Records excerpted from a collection
•••
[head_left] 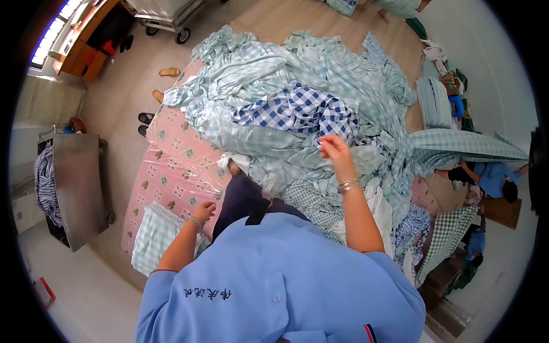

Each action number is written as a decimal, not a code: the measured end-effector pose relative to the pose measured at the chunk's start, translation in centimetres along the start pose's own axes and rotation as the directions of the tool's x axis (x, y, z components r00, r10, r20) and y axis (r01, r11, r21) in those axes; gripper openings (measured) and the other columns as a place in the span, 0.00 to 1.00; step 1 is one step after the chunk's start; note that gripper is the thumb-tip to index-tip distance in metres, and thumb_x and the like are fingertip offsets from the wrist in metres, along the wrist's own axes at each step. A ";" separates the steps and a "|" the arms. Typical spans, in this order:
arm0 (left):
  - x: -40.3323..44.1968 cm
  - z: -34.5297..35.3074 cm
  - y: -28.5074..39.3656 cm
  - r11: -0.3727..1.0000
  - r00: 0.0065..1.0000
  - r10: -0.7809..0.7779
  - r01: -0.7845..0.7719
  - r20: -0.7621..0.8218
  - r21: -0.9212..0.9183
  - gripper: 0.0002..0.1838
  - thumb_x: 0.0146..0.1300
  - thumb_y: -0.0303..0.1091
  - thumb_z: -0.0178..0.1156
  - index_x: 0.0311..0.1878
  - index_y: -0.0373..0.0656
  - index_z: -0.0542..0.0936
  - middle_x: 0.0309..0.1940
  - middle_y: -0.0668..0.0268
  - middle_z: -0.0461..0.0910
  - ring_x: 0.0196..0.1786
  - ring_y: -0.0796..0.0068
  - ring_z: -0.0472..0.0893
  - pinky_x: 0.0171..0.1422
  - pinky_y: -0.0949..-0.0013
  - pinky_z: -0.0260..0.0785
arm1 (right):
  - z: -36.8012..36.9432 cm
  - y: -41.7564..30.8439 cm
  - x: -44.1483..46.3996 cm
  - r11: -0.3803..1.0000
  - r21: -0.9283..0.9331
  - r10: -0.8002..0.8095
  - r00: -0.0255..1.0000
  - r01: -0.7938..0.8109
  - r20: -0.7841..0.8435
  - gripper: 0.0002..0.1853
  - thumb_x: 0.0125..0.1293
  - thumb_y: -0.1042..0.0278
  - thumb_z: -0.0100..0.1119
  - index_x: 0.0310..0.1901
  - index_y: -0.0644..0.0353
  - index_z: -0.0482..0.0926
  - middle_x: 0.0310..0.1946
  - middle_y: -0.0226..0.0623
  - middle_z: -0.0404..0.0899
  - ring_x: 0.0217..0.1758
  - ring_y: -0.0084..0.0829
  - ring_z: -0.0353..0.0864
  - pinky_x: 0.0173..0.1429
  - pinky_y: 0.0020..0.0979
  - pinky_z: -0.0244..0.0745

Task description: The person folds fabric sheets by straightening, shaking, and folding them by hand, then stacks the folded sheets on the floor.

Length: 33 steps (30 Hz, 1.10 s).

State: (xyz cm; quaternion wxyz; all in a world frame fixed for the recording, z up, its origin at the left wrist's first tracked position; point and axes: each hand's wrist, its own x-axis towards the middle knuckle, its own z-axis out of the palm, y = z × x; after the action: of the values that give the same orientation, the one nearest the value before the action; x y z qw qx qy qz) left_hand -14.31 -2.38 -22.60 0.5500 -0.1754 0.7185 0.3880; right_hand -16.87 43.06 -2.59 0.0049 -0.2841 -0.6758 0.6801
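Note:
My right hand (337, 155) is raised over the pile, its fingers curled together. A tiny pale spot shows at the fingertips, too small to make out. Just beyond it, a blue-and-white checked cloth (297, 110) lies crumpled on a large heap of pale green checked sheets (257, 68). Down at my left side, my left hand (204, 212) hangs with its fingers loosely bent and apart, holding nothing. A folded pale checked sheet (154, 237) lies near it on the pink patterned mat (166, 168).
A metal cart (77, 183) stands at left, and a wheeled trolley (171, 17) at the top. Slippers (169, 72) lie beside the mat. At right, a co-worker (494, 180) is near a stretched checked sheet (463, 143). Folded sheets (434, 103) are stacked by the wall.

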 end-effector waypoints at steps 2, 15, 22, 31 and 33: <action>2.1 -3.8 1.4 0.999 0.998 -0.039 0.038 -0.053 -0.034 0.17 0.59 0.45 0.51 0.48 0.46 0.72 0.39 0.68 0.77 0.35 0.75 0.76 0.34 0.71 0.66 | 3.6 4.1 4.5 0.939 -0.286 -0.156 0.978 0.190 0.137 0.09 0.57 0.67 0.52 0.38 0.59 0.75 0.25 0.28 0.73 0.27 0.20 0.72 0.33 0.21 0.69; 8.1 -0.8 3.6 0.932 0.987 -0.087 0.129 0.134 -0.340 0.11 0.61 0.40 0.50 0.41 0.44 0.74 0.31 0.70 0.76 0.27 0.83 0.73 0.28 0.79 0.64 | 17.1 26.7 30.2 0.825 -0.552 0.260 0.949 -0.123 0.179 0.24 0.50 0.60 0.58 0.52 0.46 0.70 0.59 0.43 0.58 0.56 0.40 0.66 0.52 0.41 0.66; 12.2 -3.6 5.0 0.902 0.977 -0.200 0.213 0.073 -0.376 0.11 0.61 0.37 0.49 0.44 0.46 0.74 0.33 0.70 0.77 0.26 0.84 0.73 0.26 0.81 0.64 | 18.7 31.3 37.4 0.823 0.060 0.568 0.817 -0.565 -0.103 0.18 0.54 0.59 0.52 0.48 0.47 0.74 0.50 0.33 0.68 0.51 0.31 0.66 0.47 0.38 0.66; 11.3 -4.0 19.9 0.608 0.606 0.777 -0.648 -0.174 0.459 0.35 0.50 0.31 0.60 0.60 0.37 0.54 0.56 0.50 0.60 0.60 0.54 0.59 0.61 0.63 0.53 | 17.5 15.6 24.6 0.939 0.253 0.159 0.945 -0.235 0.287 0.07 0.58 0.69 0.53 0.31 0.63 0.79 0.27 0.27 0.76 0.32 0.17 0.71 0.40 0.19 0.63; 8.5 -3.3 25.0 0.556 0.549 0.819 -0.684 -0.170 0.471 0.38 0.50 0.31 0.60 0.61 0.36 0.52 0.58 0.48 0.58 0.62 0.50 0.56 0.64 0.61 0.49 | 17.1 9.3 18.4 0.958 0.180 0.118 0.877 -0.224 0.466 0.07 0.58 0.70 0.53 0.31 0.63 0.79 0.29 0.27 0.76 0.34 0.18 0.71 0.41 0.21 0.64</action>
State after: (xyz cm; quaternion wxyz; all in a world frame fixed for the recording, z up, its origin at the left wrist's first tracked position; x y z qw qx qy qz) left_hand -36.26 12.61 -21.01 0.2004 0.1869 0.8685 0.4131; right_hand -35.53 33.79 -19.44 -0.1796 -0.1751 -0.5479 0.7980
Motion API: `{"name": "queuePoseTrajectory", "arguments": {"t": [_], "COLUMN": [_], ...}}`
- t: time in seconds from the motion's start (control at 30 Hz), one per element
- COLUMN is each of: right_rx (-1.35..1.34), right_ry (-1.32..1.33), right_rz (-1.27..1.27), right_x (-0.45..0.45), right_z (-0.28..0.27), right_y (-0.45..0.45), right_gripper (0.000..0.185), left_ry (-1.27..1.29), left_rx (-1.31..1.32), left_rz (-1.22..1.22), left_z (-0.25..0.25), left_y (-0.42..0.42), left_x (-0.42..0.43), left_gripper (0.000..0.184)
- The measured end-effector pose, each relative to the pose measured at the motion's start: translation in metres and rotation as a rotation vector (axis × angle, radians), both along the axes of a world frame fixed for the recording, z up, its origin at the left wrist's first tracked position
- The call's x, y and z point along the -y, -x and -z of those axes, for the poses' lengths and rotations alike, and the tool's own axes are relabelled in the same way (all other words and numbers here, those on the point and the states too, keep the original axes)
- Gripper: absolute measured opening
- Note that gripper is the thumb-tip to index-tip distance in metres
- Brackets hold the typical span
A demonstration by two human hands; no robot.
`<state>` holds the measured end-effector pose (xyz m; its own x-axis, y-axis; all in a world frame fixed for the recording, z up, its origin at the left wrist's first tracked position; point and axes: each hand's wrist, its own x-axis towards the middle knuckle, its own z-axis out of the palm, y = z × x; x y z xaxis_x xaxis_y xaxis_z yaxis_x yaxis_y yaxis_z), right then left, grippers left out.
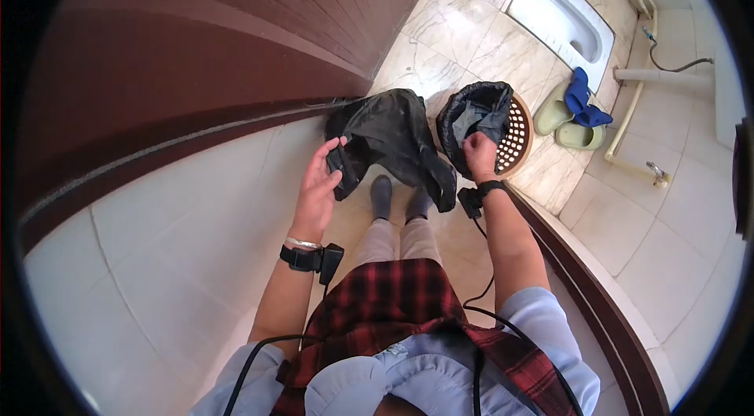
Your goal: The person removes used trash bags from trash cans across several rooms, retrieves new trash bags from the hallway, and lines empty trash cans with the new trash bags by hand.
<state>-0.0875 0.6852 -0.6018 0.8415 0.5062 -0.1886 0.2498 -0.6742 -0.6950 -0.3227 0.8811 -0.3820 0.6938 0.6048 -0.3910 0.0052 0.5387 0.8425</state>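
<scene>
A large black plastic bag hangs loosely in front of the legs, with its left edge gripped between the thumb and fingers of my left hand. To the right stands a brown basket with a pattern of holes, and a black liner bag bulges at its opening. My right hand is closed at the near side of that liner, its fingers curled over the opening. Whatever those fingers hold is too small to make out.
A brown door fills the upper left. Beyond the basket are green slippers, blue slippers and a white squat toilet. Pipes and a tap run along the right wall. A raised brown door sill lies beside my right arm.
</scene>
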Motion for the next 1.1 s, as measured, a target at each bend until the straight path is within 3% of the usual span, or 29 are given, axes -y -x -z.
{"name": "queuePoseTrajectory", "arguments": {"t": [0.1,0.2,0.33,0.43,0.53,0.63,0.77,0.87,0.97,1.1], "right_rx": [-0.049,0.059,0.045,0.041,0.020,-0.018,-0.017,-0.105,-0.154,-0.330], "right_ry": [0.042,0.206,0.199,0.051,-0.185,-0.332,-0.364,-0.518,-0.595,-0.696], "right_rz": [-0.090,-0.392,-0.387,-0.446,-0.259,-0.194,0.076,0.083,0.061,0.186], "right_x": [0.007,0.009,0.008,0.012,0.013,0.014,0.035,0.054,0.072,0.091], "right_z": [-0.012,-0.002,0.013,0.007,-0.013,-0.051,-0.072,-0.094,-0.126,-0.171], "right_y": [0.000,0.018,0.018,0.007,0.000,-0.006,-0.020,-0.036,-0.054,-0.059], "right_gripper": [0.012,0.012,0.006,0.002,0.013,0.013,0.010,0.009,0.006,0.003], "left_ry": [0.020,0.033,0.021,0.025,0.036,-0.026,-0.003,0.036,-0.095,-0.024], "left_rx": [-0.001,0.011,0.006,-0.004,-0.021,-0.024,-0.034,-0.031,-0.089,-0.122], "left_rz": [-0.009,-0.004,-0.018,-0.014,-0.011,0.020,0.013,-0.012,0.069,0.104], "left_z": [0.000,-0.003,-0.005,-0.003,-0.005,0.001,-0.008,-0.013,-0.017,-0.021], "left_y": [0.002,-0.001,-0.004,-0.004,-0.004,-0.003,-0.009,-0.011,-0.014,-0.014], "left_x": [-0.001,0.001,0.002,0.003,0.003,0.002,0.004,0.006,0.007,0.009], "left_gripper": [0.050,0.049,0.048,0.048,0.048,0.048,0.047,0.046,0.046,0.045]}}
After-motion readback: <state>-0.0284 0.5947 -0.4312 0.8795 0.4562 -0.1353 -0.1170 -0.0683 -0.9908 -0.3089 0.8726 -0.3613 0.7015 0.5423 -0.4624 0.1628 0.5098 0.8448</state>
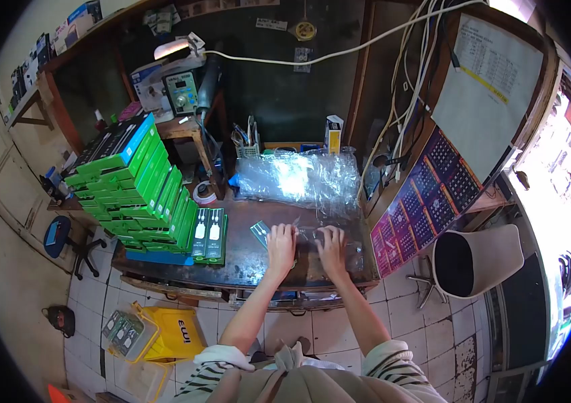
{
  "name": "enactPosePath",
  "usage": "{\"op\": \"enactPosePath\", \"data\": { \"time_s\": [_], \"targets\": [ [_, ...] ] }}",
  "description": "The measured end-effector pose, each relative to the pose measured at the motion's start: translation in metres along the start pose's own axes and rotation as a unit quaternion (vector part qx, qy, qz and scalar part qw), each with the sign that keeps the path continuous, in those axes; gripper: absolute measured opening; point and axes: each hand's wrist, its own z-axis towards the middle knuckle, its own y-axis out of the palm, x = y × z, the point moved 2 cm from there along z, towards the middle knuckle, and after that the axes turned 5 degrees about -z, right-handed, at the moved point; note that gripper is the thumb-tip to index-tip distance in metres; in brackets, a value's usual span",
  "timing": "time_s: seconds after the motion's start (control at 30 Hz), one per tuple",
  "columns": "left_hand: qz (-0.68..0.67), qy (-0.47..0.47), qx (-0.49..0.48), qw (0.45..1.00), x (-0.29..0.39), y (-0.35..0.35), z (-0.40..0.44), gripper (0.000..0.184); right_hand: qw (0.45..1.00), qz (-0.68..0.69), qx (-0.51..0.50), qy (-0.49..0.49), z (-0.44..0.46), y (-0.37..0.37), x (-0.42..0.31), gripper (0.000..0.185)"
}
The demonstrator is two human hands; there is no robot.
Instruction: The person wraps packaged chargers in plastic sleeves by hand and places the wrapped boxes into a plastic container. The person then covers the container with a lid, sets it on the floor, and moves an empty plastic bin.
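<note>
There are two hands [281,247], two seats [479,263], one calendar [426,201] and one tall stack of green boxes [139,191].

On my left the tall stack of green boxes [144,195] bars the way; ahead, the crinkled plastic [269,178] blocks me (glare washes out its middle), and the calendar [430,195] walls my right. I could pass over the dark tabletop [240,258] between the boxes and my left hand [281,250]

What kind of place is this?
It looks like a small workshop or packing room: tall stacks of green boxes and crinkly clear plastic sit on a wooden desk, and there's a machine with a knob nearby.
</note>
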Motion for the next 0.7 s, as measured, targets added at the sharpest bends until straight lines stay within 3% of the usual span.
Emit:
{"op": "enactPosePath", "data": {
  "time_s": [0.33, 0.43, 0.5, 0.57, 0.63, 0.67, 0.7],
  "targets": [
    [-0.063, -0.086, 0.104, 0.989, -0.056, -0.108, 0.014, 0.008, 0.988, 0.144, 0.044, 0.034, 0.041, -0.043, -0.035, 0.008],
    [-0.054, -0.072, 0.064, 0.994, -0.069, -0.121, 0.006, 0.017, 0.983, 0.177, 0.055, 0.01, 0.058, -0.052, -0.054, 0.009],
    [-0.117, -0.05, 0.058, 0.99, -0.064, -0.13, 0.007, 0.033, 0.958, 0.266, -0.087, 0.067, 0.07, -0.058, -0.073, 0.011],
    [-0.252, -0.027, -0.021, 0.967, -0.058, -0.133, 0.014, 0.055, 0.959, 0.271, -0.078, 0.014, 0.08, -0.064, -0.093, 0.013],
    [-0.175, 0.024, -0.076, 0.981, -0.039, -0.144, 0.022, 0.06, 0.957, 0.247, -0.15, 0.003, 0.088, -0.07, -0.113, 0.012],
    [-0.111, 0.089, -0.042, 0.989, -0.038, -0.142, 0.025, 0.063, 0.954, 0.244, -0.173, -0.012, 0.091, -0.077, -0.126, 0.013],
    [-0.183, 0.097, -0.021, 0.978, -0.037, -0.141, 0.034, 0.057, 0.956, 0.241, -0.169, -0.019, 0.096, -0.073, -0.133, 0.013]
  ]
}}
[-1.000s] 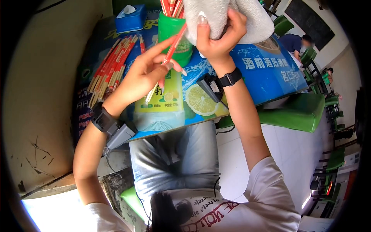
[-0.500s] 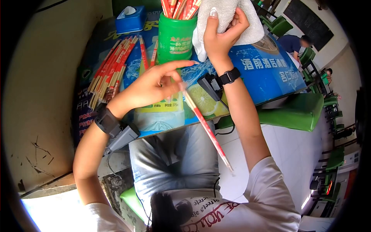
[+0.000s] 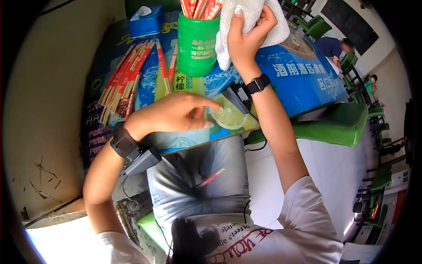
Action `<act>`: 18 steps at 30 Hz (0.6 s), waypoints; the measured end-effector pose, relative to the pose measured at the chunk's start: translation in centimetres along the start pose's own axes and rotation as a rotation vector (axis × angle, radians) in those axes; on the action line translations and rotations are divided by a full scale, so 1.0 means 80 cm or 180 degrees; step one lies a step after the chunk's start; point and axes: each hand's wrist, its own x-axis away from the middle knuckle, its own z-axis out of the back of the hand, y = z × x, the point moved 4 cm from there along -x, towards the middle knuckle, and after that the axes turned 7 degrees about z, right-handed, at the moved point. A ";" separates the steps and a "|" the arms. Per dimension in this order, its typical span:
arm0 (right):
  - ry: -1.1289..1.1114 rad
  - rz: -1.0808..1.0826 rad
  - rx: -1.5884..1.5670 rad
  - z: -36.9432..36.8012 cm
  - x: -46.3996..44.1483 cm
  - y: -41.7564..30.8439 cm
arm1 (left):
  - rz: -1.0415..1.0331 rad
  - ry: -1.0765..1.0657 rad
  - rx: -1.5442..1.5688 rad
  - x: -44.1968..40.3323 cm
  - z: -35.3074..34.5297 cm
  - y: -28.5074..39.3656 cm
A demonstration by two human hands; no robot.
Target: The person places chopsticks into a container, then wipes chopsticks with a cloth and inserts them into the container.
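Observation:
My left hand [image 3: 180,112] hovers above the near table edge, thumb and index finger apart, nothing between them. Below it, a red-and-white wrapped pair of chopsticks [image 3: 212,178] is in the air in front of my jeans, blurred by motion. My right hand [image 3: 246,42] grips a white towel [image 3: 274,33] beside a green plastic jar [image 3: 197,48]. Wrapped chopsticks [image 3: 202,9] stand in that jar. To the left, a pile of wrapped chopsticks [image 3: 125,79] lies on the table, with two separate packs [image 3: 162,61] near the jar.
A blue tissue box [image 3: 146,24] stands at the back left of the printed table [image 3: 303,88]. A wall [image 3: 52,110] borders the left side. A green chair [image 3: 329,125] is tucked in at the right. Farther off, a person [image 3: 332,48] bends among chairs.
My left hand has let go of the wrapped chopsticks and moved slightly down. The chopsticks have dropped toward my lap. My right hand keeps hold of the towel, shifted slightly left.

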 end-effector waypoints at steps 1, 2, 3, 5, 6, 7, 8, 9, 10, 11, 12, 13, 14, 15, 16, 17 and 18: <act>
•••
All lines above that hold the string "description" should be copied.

Problem solution:
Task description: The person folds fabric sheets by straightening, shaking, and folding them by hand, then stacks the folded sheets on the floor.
  "description": "The measured end-effector pose, each relative to the pose measured at the motion's start: translation in metres along the start pose's own axes and rotation as a unit quaternion (vector part qx, qy, qz and scalar part qw), each with the sign that keeps the path continuous, in those axes; gripper: absolute measured opening; point and axes: each hand's wrist, its own z-axis towards the middle knuckle, its own y-axis out of the palm, x = y × z, the point moved 2 cm from there along z, towards the middle knuckle, and after that the axes turned 5 degrees about -z, right-handed, at the moved point; note that gripper is the thumb-tip to index-tip distance in metres; in brackets, a value's usual span",

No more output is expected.